_Exercise objective:_
Look through the listing below for the line containing "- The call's". Copy it and each line after it up to and including the line containing "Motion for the", exactly, leaving out pictures.

_Provided data:_
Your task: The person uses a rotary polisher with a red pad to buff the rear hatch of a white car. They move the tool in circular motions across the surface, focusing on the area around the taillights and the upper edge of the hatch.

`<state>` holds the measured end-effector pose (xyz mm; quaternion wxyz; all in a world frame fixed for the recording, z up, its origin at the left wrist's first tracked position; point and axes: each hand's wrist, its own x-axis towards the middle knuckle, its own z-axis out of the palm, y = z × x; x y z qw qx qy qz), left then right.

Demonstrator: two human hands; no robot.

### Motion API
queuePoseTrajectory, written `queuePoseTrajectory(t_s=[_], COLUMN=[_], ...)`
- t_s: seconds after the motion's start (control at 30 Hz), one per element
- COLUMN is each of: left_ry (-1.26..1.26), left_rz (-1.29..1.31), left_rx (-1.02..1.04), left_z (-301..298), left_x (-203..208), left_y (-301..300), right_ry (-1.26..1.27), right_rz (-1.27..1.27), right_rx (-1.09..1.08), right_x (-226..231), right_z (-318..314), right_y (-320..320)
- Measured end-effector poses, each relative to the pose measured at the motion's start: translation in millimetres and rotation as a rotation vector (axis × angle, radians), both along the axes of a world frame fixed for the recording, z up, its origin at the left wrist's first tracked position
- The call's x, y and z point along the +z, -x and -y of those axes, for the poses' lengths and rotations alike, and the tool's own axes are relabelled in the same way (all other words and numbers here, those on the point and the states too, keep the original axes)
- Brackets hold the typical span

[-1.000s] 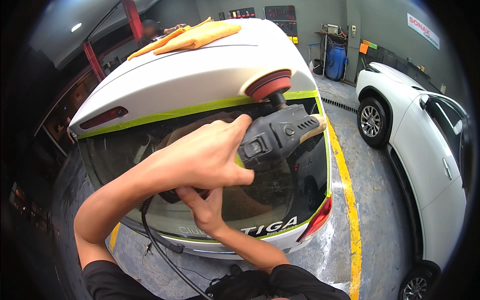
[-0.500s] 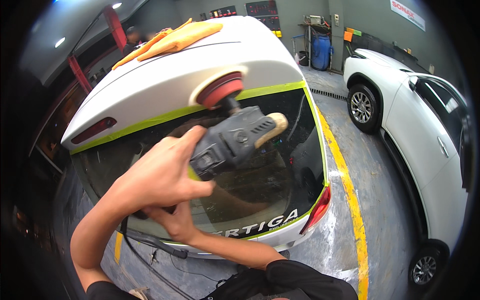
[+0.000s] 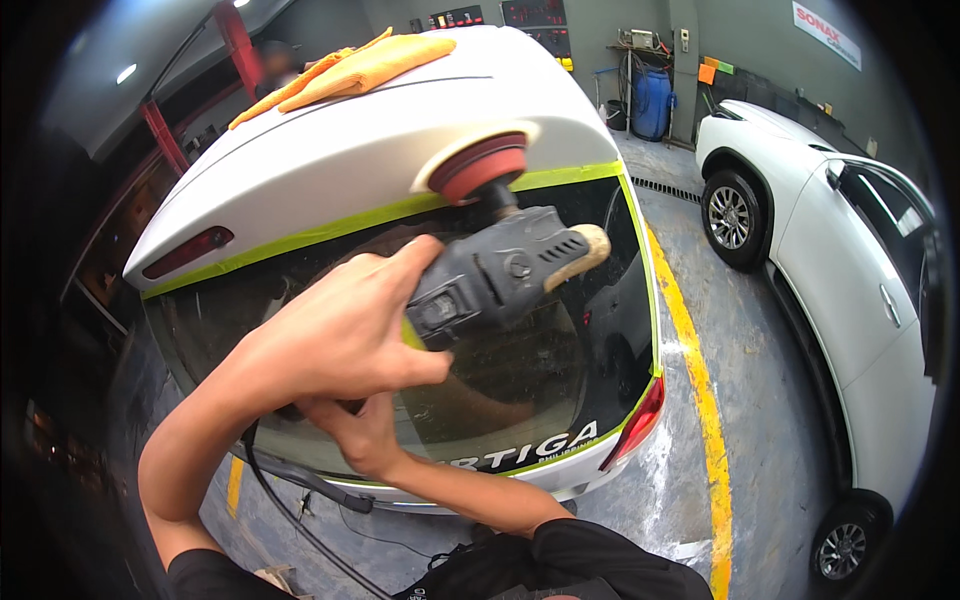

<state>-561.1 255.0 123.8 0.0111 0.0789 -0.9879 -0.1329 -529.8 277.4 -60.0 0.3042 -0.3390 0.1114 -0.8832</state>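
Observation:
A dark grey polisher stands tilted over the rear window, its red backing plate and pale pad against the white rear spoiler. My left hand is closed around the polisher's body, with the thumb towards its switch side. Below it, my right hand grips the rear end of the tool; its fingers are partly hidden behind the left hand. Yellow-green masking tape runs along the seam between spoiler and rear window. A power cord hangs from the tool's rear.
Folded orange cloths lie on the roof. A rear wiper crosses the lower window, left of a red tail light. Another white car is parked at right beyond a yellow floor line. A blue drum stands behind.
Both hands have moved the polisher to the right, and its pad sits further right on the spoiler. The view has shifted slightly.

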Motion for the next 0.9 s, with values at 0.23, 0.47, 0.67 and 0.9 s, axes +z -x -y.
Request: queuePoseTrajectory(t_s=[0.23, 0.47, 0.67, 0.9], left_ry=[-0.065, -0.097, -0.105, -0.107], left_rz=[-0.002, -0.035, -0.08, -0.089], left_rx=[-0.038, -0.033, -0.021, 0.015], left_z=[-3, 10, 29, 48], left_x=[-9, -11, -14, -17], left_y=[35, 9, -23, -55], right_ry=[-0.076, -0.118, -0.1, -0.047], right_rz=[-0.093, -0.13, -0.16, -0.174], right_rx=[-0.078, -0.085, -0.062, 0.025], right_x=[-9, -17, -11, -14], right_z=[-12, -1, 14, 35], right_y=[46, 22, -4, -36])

_Answer for this exercise:_
- The call's x, y and z point along the +z, -x and -y of those axes, for the poses' lengths and rotations alike, and the tool's own axes are relabelled in the same way (all other words and numbers here, those on the point and the states too, keep the original axes)
- Brackets hold the typical span

[-1.000s] 
[-0.500s] 
[+0.000s] 

<state>-561.1 255.0 123.8 0.0111 0.0789 -0.9879 -0.1329 -529.8 277.4 -60.0 0.3042 -0.3390 0.1114 -0.8832</state>
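Observation:
A dark grey polisher stands tilted over the rear window, its red backing plate and pale pad against the white rear spoiler. My left hand is closed around the polisher's body, with the thumb towards its switch side. Below it, my right hand grips the rear end of the tool; its fingers are partly hidden behind the left hand. Yellow-green masking tape runs along the seam between spoiler and rear window. A power cord hangs from the tool's rear.
Folded orange cloths lie on the roof. A rear wiper crosses the lower window, left of a red tail light. Another white car is parked at right beyond a yellow floor line. A blue drum stands behind.
Both hands have moved the polisher to the right, and its pad sits further right on the spoiler. The view has shifted slightly.
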
Motion for the next 0.9 s, with values at 0.23, 0.47, 0.67 and 0.9 s, axes +z -x -y.

This output requires nothing more.